Ce changement au niveau mondial est susceptible de freiner le désir d’investissement et de partenariats dans la production de vaccins. Cependant, nous ne devons jamais oublier que l’avenir du monde est susceptible d’engendrer de nouvelles menaces environnementales et sanitaires, ainsi que la menace de pandémies virales. Cela signifie que les investissements réalisés et les efforts déployés au Maroc ne sont pas une perte, dans la mesure où ils constituent une force offensive contre d’éventuelles futures pandémies. De même ils offrent la possibilité de se diversifier dans la production d’une gamme plus large de vaccins répondant à différents besoins d’approvisionnement. Ces investissements permettront également au Maroc de se positionner comme un véritable hub vaccinal pour notre continent, et comme le cœur de la souveraineté vaccinale du pays et de l’Afrique. Il ne faut pas oublier non plus que pour produire un vaccin, il ne suffit pas d’avoir une usine à la pointe de la technologie, bien équipée, certifiée selon les dernières normes et dotée d’un personnel qualifié. Il faudrait également disposer des autorisations nécessaires des laboratoires partenaires étrangers et de dossiers de demande d’autorisation de mise sur le marché (AMM) solides. Cela prend beaucoup de temps, sans parler du temps nécessaire à l’obtention de ces autorisations de mise sur le marché et aux contrôles des autorités en charge du secteur pharmaceutique.

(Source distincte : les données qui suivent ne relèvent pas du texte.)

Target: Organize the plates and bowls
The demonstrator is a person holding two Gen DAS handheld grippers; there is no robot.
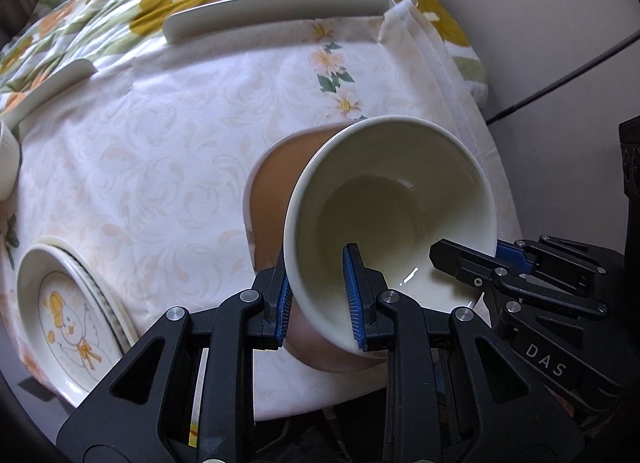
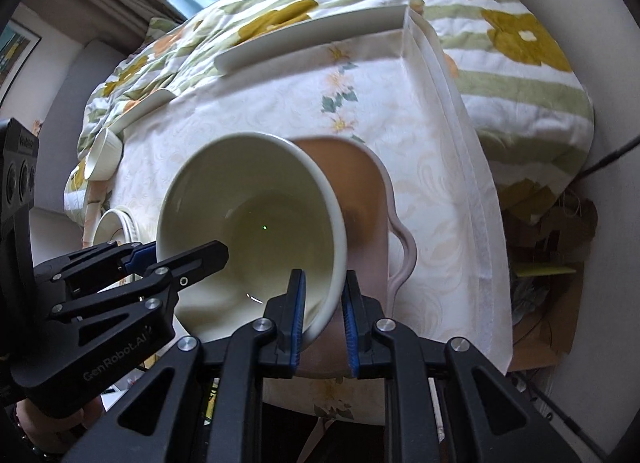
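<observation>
A cream bowl (image 1: 400,199) is held tilted above a brown-centred pink plate (image 1: 276,183) on the white tablecloth. My left gripper (image 1: 320,299) is shut on the bowl's near-left rim, one finger inside and one outside. My right gripper (image 2: 323,315) is shut on the bowl's (image 2: 256,199) right rim the same way, over the pink plate (image 2: 360,191). Each gripper shows in the other's view: the right one (image 1: 472,263) at the bowl's right rim, the left one (image 2: 180,259) at its left rim.
A duck-pattern plate stack (image 1: 72,323) lies at the near left. A long white plate (image 1: 276,11) and a smaller plate (image 1: 48,87) lie at the far side. A small cream bowl (image 2: 104,155) lies on its side at the left. A floral quilt (image 2: 520,35) lies beyond.
</observation>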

FNH : Quels seraient les bénéfices économiques et sanitaires attendus pour le Maroc de ses investissements dans la production de vaccins ?

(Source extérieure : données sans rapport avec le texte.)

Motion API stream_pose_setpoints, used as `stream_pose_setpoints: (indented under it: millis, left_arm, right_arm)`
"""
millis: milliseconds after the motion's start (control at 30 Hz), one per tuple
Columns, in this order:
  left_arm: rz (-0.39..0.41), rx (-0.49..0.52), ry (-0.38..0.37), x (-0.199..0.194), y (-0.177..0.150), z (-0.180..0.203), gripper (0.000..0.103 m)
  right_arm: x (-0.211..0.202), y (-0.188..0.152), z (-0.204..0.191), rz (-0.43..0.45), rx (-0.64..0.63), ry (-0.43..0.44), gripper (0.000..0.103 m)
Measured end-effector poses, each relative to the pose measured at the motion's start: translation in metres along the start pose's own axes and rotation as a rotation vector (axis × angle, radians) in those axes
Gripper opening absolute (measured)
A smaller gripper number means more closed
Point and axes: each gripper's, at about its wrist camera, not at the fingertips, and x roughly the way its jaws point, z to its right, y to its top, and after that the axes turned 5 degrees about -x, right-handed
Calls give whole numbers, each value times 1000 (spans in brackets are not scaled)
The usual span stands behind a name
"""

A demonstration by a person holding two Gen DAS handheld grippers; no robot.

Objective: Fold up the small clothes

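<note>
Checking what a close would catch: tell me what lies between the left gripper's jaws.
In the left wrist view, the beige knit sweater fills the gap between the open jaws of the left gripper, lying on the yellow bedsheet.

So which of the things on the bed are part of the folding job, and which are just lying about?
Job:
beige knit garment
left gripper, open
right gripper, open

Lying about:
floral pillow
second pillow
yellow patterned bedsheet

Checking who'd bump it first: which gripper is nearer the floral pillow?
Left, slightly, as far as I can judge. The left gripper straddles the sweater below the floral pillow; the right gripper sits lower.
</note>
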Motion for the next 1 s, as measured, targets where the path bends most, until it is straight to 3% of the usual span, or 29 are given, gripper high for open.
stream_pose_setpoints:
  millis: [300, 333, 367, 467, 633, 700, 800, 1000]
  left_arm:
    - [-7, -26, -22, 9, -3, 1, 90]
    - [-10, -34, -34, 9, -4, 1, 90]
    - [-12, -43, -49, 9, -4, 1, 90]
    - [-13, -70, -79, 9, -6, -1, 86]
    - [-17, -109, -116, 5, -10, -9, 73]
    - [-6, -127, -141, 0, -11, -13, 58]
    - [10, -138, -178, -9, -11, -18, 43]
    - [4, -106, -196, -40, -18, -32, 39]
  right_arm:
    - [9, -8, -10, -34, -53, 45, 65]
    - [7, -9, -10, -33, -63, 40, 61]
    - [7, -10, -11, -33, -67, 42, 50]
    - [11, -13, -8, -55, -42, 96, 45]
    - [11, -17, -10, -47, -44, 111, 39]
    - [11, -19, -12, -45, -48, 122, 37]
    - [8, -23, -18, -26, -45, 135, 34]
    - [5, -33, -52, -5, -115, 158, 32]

UN B: Les avantages économiques sont potentiellement énormes, mais difficiles à quantifier aujourd’hui. En cas de pandémie de grande ampleur comme celle du Covid-19, notre pays pourra atteindre rapidement une couverture vaccinale optimale pour sa population, à un coût bien inférieur aux coûts payés en 2021 pour obtenir des vaccins contre le coronavirus. Pour rappel, la facture d’importation des vaccins s’élève à près de 6 milliards de dirhams. Cela a par la suite aggravé le déficit de notre balance commerciale pharmaceutique, qui est passée de -6,8 milliards de dirhams en 2020 à -12,6 milliards de dirhams en 2021. Ces coûts très élevés sont certainement largement justifiés par les bénéfices sanitaires en termes de disponibilité et d’accès aux vaccins Covid et en termes de grand nombre de personnes vaccinées, ce qui entraîne moins de dommages humains par rapport à d’autres pays.

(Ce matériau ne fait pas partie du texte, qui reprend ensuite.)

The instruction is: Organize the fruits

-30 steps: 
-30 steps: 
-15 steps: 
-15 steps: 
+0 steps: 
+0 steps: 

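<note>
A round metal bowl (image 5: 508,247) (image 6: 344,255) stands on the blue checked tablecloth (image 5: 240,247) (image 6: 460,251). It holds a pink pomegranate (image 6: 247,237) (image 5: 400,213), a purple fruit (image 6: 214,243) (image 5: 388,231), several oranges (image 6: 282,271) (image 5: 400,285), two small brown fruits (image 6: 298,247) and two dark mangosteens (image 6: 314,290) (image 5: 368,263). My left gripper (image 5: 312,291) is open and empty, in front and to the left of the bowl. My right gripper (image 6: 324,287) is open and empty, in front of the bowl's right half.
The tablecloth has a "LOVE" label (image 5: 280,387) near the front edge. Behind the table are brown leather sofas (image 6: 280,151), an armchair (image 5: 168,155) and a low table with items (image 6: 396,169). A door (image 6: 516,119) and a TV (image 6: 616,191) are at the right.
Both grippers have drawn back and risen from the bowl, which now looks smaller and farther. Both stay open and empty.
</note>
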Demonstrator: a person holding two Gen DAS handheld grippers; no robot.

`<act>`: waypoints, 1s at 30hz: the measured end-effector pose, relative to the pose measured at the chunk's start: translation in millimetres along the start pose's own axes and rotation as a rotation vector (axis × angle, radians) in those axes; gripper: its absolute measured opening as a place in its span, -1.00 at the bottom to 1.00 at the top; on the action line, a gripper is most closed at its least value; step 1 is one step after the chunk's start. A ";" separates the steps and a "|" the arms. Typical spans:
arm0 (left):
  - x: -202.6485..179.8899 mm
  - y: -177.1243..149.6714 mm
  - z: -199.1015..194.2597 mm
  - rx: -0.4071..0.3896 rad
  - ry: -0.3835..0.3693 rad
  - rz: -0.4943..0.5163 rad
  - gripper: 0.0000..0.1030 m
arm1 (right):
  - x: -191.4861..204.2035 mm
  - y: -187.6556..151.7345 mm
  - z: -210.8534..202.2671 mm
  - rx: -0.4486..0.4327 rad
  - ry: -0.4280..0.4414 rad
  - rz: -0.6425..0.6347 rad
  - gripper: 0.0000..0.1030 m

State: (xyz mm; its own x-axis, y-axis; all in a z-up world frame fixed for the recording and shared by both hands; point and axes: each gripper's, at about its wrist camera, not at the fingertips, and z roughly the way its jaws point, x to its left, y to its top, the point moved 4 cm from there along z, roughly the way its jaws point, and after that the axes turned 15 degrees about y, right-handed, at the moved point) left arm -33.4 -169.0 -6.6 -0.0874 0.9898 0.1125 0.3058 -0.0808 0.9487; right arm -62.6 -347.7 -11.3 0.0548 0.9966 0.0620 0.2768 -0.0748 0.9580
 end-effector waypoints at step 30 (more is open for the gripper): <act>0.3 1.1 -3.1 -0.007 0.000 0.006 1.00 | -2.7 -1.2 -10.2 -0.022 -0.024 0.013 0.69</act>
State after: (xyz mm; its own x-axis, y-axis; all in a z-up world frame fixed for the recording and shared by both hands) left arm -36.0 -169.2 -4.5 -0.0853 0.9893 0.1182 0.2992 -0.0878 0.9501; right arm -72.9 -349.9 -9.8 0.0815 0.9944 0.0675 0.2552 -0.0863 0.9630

Or, la production locale de ces vaccins aurait permis non seulement de décongestionner notre balance commerciale pharmaceutique et de réaliser d’importantes économies de devises, mais aussi d’améliorer substantiellement nos exportations pharmaceutiques, de contribuer à notre valeur ajoutée industrielle et à notre offre d’emplois pour les jeunes. diplômés. Avec des investissements très importants dans la production de vaccins, le Maroc met enfin un pied dans le domaine des biotechnologies de haut niveau, sans oublier que la maîtrise du savoir-faire biopharmaceutique permettra ensuite de passer à d’autres produits à haute valeur économique et ajoutée. valeur. comme les anticorps monoclonaux utilisés dans le traitement du cancer et d’autres maladies chroniques. Cela permettra également de réaliser d’importantes économies sur les médicaments, qui sont aujourd’hui parmi les plus chers.